Gallup/Healthways 2016 Report

This report, part of the Gallup-Healthways State of American Well-Being series, examines well-being across the nation, including how well-being varies by state and which states lead and lag across the five elements of well-being. The five elements include:
• Purpose: liking what you do each day and being motivated to achieve your goals
• Social: having supportive relationships and love in your life
• Financial: managing your economic life to reduce stress and increase security
• Community: liking where you live, feeling safe and having pride in your community • Physical: having good health and enough energy to get things done daily

In 2016, the national Well-Being Index score reached 62.1, showing statistically signif- icant gains from 2014 and 2015. Also in 2016, Americans’ life evaluation reached its highest point since 2008, when Gallup and Healthways began measurement. Now 55.4% of American adults are “thriving”, compared to 48.9% in 2008. Other positive trends include historically low smoking rates (now at 18.0%, down from 21.1% in 2008); historically high exercise rates as measured by those who report they exercised for 30 minutes or more, three or more days in the last week; and the highest scores recorded on healthcare access measures, with the greatest number of Americans covered by health insurance and visiting the dentist. Americans are also reporting the lowest rates of healthcare insecurity since 2008, as measured by not being able to afford health- care once in the last 12 months.

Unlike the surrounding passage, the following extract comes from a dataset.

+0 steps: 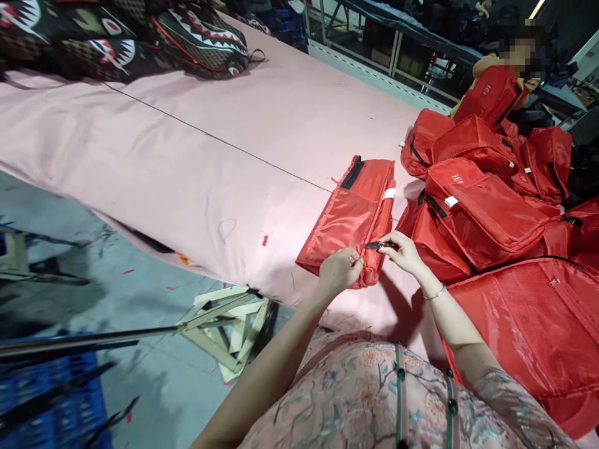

All national well-being trends are not positive, however; chronic diseases such as obesity (28.4%), diabetes (11.6%), and depression (17.8%) are now at their highest points since 2008. The percentage of Americans who report eating healthy all day during the previous day is also at a nine-year low.

Georgia ranked 29th – middle of the pack. Georgia improved – up from 35th.

Georgia showed a wide variation in sub-components. Georgia scored in the highest quintile on Social Rank (“having supportive relationships”), second quintile on Purpose Rank (“liking what you do each day”), third quintile on Physical (“having good health”), fourth quintile on Community ((“like where you live”), and fifth quintile on Financial (“managing your economic life”).